Carbon emissions are overheating the planet, and Americans are feeling it this summer, with unprecedented wildfires, heat waves, floods and droughts. The largest source of planet-warming carbon emissions is the burning of fossil fuels for energy.
Policymakers seeking to reduce emissions are turning their attention to cryptocurrency mining (validating cryptocurrency transactions on a blockchain network that stores a mind-boggling amount of data), which requires enormous energy. bitcoin, for example, requires between 67 and 121 terawatt-hours per year. By comparison, the entire country of Germany needs just over 500 terawatt-hours a year. Much of the energy used by crypto miners is carbon-based, about 60 percent globally and 34 percent in North America. Bitcoin generates an estimated 22 million metric tons of carbon emissions each year, which is equivalent to the total emissions of the country of Jordan.
Reading: Bitcoin mining tax our electrical
Consider the extent of crypto mining in the United States, where 35 percent of bitcoin is mined, more than any other nation. New York, Kentucky, Georgia, and Texas are home to roughly 70 percent of the nation’s crypto mining operations.
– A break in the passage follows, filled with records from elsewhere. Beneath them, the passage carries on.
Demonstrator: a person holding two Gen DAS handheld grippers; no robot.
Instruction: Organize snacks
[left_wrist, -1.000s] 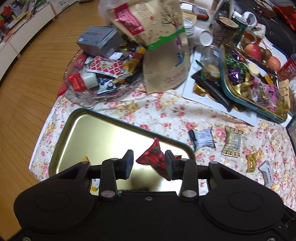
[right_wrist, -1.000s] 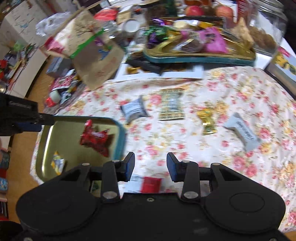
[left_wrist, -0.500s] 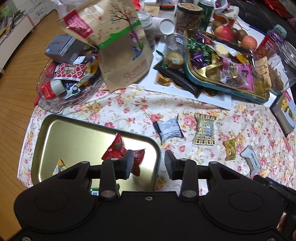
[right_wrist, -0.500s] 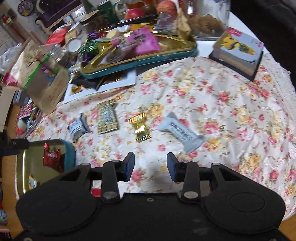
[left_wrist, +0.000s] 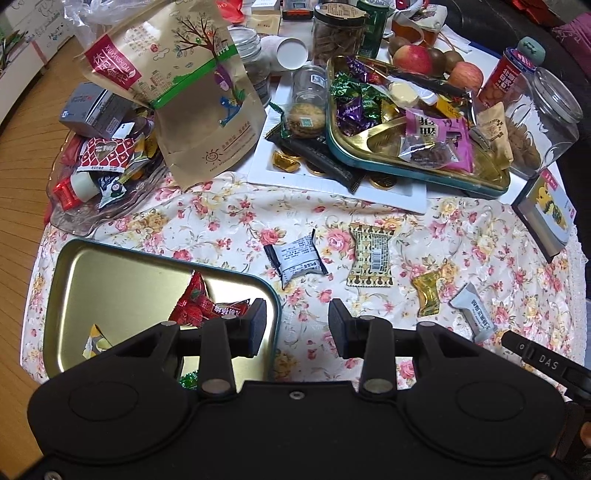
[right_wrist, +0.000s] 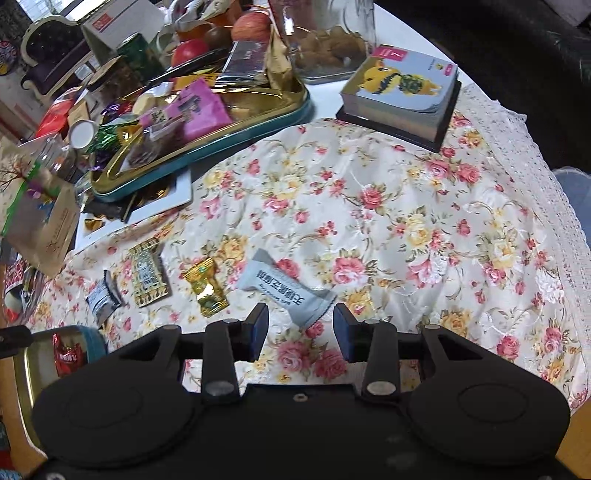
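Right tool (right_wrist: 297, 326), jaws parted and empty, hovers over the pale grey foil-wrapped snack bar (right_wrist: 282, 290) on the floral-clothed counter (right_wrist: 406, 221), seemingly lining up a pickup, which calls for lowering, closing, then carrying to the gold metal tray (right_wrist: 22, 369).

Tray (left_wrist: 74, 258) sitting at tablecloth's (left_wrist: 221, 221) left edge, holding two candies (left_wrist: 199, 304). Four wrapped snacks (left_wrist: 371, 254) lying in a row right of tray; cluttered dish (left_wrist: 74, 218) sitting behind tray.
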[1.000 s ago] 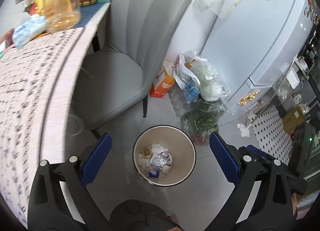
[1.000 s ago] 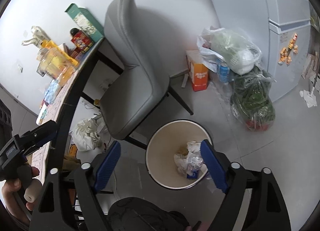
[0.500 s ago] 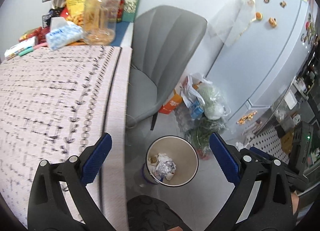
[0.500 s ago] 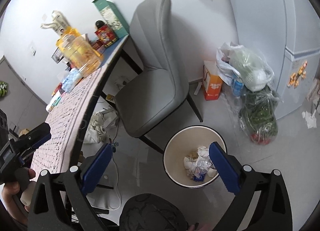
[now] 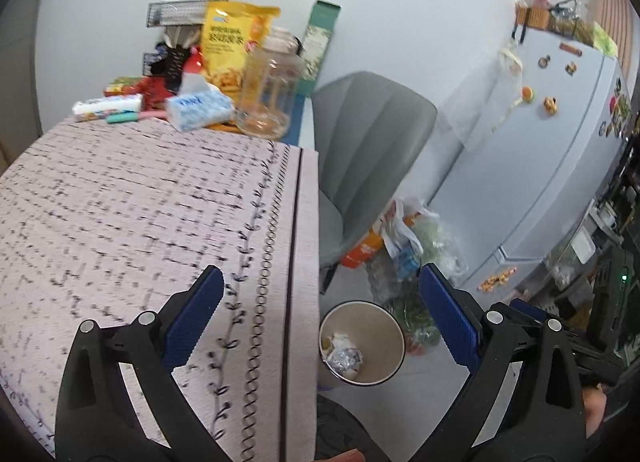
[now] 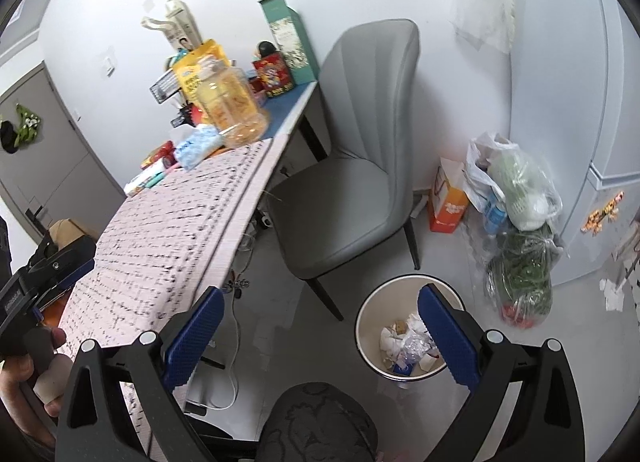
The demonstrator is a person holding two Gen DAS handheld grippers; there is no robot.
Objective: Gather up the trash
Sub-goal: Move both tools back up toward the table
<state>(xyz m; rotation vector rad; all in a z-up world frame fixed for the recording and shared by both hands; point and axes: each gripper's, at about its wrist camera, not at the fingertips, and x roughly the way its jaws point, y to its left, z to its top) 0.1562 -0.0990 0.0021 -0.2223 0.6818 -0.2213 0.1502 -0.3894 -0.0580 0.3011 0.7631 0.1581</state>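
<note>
A cream waste bin [image 5: 394, 342] [image 6: 370, 318] stands on the floor beside the table, with crumpled paper and plastic trash [image 5: 343, 356] [image 6: 408, 346] inside. My left gripper [image 5: 320, 322] is open and empty, high over the table's right edge and the bin. Nothing sits between the wide blue pads of my open right gripper [image 6: 320, 336], which hangs above the floor between table and bin. In the right wrist view the left gripper [image 6: 44, 274] shows at the far left, in a hand.
The table's pink patterned cloth [image 5: 140, 213] [image 6: 172, 238] carries a clear jar [image 5: 270, 93], a tissue pack [image 5: 198, 105], a yellow snack bag [image 5: 234, 33] and boxes at its far end. A grey chair [image 6: 352, 181], full plastic bags [image 6: 520, 221] and a fridge [image 5: 560, 149] surround the bin.
Both grippers have risen away from the bin and stayed empty. The left view has swung from the chair and bin onto the tabletop; the right view now shows more of the table.
</note>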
Last month, a congressional investigation found that seven of the largest bitcoin mining companies in the United States use almost as much electricity as all the homes in Houston, Texas.
Meanwhile, researchers at the University of California at Berkeley found that US crypto mining could cost residents and businesses $1 billion in energy bills a year due to electricity rates that rise with demand.
prohibitions, special taxes or incentives?
Should cryptocurrency miners in the us? uu. face stricter regulation of their energy use, pay a tax on their electricity use, or receive tax incentives for using renewable energy?
Around the world, 15 countries have restricted or banned crypto mining. China used to be home to the world’s largest mining activity, but it banned the use of cryptocurrencies in financial transactions in 2021, in part due to bitcoin’s carbon footprint. however, the ban did little to reduce crypto mining. instead, it has moved mining operations to other countries, including those that use even less renewable energy.
China’s ban led to a crypto mining boom in Kazakhstan, where renewable energy accounts for less than 1% of its electrical installations. subsequently, crypto miners overloaded kazakhstan’s power grid. In response, starting in 2023, Kazakhstan will increase taxes on crypto miners based on their electricity usage. If a crypto miner uses electricity generated from non-renewable sources, their tax per kilowatt hour will be ten times the tax paid by miners using renewable sources.
neighboring uzbekistan is taking a similar approach. crypto mining that uses fossil fuels during the busiest hours of the day will face excise taxes on their electricity use. The country also offers tax breaks to crypto miners who purchase solar panels for their electricity needs and will charge them lower electricity prices than miners using non-renewable energy.
in the united states, states now face similar problems. New York lawmakers have chosen to use regulation, with the state assembly passing a two-year moratorium on some crypto mining. If the kathy hochul government signs the legislation, the state will ban new carbon-based mining operations. mining that uses renewable energy would not be affected. The bill has been on the governor’s desk for weeks and it is unclear if she will sign it, given the political pressures of an election year.
but as seen in china, if the new york bill passes, the miners can just go to other states like kentucky or texas. instead, those states are offering tax incentives for crypto mining, hoping to generate economic growth that offsets higher electricity bills, if not the effects on the climate. kentucky offers tax incentives to cryptocurrency miners who set up operations in the state, and much of their energy use is unlikely to be renewable, as most bitcoin mining operations in kentucky use the state power grid with high carbon content.
See also: Top 29 investment twitter accounts best
Texas offers comparable incentives to crypto miners who can at least access a mix of carbon-based, less carbon-intensive and renewable energy. but its cheapest energy is still carbon-based.
There is another option.
Given the competition to attract crypto miners in these states and others, it is hard to imagine that many states would be like Kazakhstan and tax the industry. Not to mention the mixed signals the industry is receiving from national lawmakers, who are considering tax subsidies for certain cryptocurrency activities.
U.S. lawmakers will soon need to address crypto mining and its energy needs. University of New Mexico economics professor Ben Jones and his colleagues found that $1 of bitcoin value created in 2018 generated 49 cents in climate and health damage in the United States.
that’s hard. but it is not crypto mining that is harming us. are carbon emissions. If only there was fiscal policy that could help limit the damage from climate change, reduce the budget deficit, and even finance refunds to Americans. any ideas?
The Tax Hound, publishing once a month, helps make sense of tax policy for those outside the tax world by connecting tax issues to everyday concerns. Have a question or an idea? Send Renu an email.